Durante la presentación del estudio, el consejero de Educación, Ciencia y Universidades, Emilio Viciana, junto a la consejera de Familia, Juventud y Asuntos Sociales, Ana Dávila, destacaron los hallazgos más relevantes. Según el análisis, aproximadamente la mitad de los encuestados expresa sentimientos de inseguridad a los 16 años cuando no tiene acceso a internet. Además, un abrumador 98,5% reconoce una necesidad tanto funcional como emocional de estar conectados. Solo un escaso 3,85% afirma no utilizar redes sociales.
El estudio también pone de manifiesto un aumento en los niveles de ansiedad a partir de los 14 años, especialmente cuando los adolescentes no responden rápidamente a los mensajes recibidos. Entre las chicas, el pico más alto se observa a los 17 años: un alarmante 76,5% experimenta ansiedad si no contestan inmediatamente. En el caso de los chicos, este porcentaje es del 57%, alcanzándose entre los 15 y 16 años.
Las edades más vulnerables para experimentar estos efectos van desde los 14 hasta los 16 años. El informe revela que el 60% de los adolescentes pierde horas de sueño debido al uso excesivo de estas plataformas y que un 20% oculta su tiempo real conectado.
Otro aspecto destacado por el estudio es cómo las chicas muestran mayor malestar emocional relacionado con su autoestima, lo cual se identifica como un factor crucial para su estabilidad emocional. Los jóvenes consideran las redes sociales como espacios donde pueden pertenecer, experimentar identidades y expresar su creatividad. A medida que crecen, su uso evoluciona desde un consumo pasivo hacia entornos más interactivos.
Entre los 11 y 12 años, el consumo se centra principalmente en YouTube; sin embargo, entre los 13 y 16 años, TikTok gana predominancia. Esta plataforma es particularmente problemática debido a su diseño que fomenta conductas compulsivas como la *nomofobia*, o miedo irracional a estar desconectado.

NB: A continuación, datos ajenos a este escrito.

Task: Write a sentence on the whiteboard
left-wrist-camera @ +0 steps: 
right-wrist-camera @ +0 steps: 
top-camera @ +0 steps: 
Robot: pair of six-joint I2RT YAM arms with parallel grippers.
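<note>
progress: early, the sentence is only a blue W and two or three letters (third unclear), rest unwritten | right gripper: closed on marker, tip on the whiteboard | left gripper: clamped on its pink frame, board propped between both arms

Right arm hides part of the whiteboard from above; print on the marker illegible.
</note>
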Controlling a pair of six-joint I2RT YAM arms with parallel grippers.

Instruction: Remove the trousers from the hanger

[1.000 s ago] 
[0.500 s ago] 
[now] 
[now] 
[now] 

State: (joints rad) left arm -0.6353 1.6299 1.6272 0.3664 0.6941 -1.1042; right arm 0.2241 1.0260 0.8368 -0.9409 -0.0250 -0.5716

Esto está asociado con mayores niveles de ansiedad y depresión: un notable 42% de menores siente ansiedad cuando no recibe respuestas inmediatas.
La Comunidad de Madrid ha tomado medidas proactivas para mitigar riesgos asociados al uso temprano e intensivo de tecnologías digitales. Desde el curso escolar 2020/21 se prohíbe el uso de teléfonos móviles en colegios e institutos durante toda la jornada escolar. Además, recientemente se implementó un decreto que regula el uso individual de dispositivos digitales en Educación Infantil y Primaria.

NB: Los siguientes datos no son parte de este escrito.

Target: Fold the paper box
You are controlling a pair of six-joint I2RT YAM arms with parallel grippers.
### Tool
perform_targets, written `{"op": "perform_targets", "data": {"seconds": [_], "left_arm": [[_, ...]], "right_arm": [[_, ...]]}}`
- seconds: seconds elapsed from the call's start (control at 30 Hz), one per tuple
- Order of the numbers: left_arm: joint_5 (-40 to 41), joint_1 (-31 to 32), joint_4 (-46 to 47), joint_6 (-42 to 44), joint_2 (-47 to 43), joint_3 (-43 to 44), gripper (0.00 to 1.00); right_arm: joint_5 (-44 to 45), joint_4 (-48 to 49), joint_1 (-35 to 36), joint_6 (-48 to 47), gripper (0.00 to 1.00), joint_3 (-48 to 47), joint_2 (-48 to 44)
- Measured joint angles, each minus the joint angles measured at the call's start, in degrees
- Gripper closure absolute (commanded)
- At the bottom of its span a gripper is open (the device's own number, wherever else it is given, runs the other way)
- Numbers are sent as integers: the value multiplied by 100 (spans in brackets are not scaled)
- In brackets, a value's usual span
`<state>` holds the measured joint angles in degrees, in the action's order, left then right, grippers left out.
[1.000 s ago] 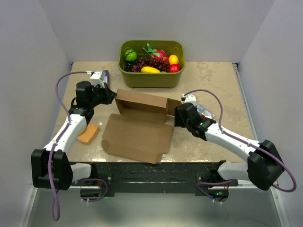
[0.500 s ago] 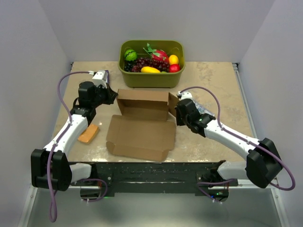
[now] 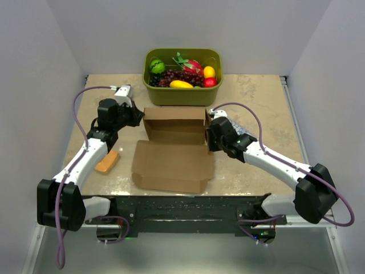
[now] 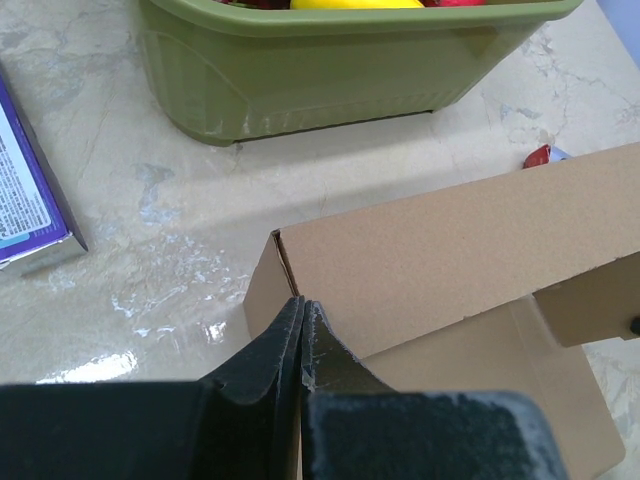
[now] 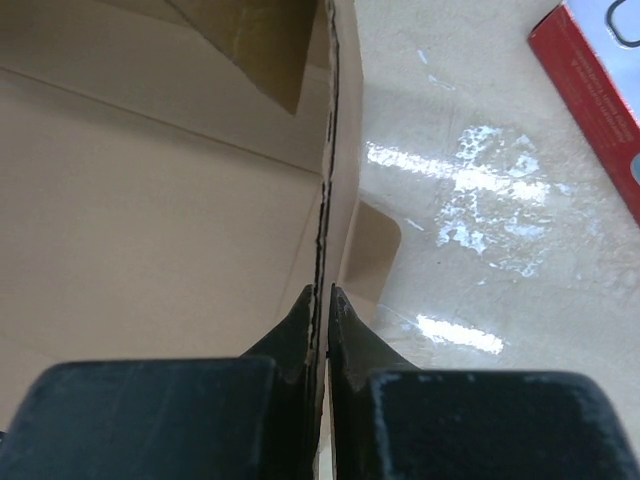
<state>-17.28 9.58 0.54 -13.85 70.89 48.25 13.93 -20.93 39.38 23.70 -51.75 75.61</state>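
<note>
From above, shows the paper box (image 3: 174, 149) on the bench (image 3: 268, 103) near the green tub (image 3: 182, 96), side walls pinched by left tool (image 3: 140, 118) and right tool (image 3: 208, 131). At left wrist, bites only a thin corner; could slip off. At right wrist, clamps wall edge; might tear it if pulled unevenly.

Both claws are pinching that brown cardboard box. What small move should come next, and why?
Probably ease both end walls inward until square. The left claw is shut on the left wall of the plain brown cardboard box, the right claw on its right wall; the near panel lies flat.
</note>
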Motion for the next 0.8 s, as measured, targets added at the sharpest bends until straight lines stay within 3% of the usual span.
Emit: {"op": "perform_targets", "data": {"seconds": [0.37,0.6,0.7,0.73,0.8], "left_arm": [[-2,37,-2,0,-9,0,96],[22,37,-4,0,-9,0,96],[83,37,-13,22,-13,0,96],[109,39,-22,46,-22,0,96],[153,55,-48,103,-42,2,96]], "right_arm": [[11,636,343,389,99,297,212],[26,894,481,437,94,297,326],[26,970,496,433,72,297,376],[-2,966,498,426,56,293,376],[-68,914,527,466,42,260,372]]}}
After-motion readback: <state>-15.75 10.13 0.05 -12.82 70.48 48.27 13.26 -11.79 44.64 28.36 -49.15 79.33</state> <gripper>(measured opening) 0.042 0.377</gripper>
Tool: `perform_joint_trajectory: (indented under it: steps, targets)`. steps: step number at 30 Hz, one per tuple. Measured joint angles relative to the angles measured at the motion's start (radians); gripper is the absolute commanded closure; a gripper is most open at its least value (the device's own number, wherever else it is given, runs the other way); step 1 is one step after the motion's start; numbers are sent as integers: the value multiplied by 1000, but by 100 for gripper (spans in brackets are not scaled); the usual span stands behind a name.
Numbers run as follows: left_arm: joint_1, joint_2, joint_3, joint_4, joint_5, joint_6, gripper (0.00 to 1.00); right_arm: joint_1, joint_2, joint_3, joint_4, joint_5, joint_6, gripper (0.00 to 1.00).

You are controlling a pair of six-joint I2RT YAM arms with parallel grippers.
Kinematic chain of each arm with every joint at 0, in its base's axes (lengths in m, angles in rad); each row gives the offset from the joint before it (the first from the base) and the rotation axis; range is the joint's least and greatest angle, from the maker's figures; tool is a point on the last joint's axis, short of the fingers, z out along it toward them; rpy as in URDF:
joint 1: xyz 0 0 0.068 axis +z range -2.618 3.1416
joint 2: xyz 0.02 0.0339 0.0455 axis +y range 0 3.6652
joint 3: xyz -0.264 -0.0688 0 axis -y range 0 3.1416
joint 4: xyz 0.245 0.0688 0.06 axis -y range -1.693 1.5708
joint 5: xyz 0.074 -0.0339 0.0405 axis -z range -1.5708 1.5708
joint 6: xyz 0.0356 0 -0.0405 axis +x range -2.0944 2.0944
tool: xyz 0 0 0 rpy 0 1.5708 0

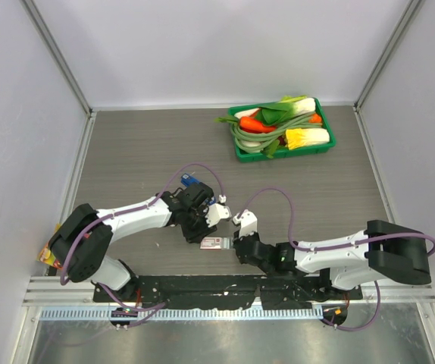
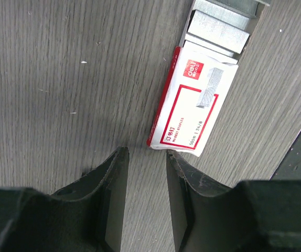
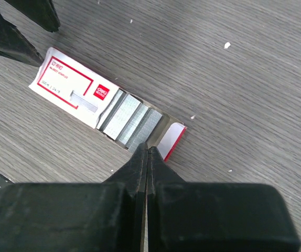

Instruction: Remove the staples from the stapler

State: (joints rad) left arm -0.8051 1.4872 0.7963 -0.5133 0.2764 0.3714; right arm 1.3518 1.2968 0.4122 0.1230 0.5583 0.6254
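On the grey wood-grain table (image 1: 142, 144), a red-and-white staple box (image 1: 212, 243) is seen lying between the two claws, near the arms' bases. The box has been slid open: in the right wrist view its printed sleeve (image 3: 69, 86) is seen to the upper left, and silvery blocks of boxed staples (image 3: 132, 121) are exposed in the inner tray (image 3: 172, 137). The right gripper (image 3: 148, 149) is closed, its fingers pressed flat together, with the tips touching the near edge of the exposed tray. Whether cardboard is pinched between them cannot be told. The left gripper (image 2: 146, 155) is held partly open with nothing between its fingers (image 2: 114, 178). The tips are poised just short of the sleeve's closed end, and the right-hand tip is almost at the box's corner. In the top view, a small dark-blue object with black parts, apparently the stapler (image 1: 189, 180), is seen on the table just beyond the left arm's wrist, apart from both claws and the box. Its staples cannot be made out. A green tray (image 1: 278, 156) holding toy vegetables (image 1: 278, 125) is seen at the far right of the table, well apart from the arms.
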Motion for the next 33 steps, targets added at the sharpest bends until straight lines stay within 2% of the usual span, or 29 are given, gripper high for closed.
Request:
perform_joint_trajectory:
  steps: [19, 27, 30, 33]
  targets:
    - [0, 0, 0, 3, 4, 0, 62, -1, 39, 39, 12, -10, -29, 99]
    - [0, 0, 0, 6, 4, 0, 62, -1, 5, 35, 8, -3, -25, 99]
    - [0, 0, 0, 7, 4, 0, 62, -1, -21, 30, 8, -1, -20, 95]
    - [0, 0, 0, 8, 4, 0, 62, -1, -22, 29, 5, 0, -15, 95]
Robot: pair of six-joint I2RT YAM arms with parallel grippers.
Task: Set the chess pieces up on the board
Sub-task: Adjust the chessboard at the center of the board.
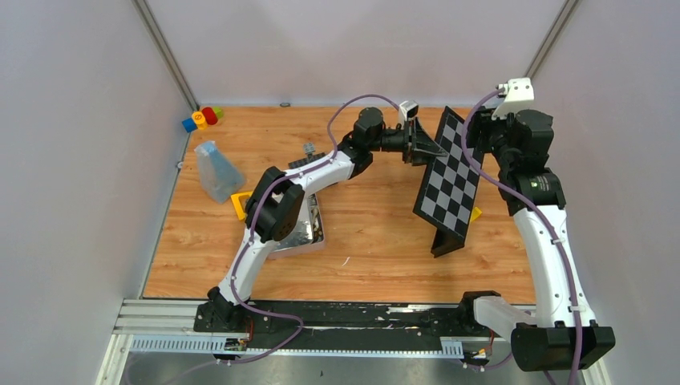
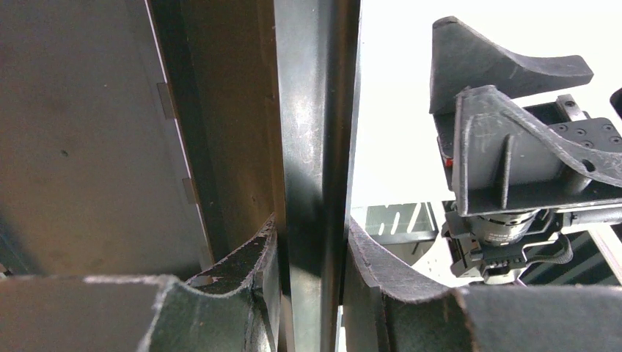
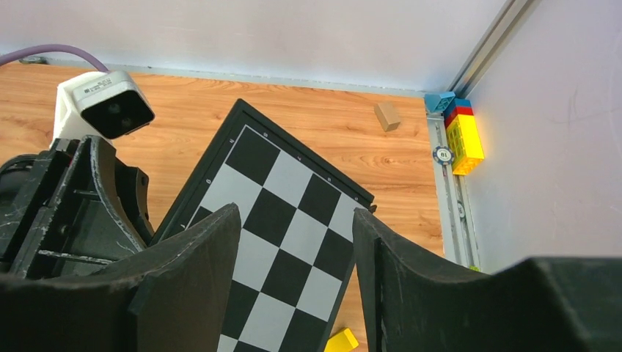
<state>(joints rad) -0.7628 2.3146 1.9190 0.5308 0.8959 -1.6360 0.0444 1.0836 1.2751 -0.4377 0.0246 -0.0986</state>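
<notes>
The board (image 1: 449, 180), black and silvery-white checks with a black border, stands tilted on edge at the right middle of the table, one lower corner resting on the wood. My left gripper (image 1: 431, 149) is shut on its left border; in the left wrist view the dark edge of the board (image 2: 315, 147) runs up between the fingers (image 2: 242, 264). My right gripper (image 3: 297, 214) hovers open by the board's upper right side, and the checks of the board (image 3: 286, 220) show past its spread fingers. No chess pieces show in any view.
A shiny metal tin (image 1: 309, 234) lies under the left arm's elbow. A clear plastic bag (image 1: 216, 170) and a yellow brick (image 1: 238, 205) lie left. Coloured bricks (image 1: 202, 118) sit at the far left corner. Another yellow brick (image 3: 343, 341) lies by the board's foot, and a small wooden block (image 3: 386, 116) lies near the right wall.
</notes>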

La Consejería de Educación colabora con otras entidades para desarrollar un programa pionero en salud mental que abarca todos los centros educativos públicos especializados y más de cien colegios ordinarios. Este programa busca detectar riesgos potenciales relacionados con el bienestar emocional vinculado al uso tecnológico.
El Hospital Gregorio Marañón alberga la única unidad pública en España dedicada a tratar adicciones comportamentales desde una perspectiva sanitaria y psicosocial. Este centro atiende tanto a menores como adultos con comportamientos adictivos relacionados con videojuegos, apuestas y redes sociales.
Un balance inicial indica que la mayoría de adolescentes atendidos tiene una edad promedio de **14 años**, siendo el **72%** chicos afectados principalmente por problemas vinculados a videojuegos; mientras que **63%** de las chicas presentan dificultades relacionadas con redes sociales.
A través del desarrollo continuo del Servicio de Atención en Adicciones Tecnológicas (SAAT), lanzado en **2018**, ya han sido atendidas más de **43.000 personas**. Este servicio opera actualmente en diversas localidades como Madrid capital, Alcalá de Henares y Móstoles.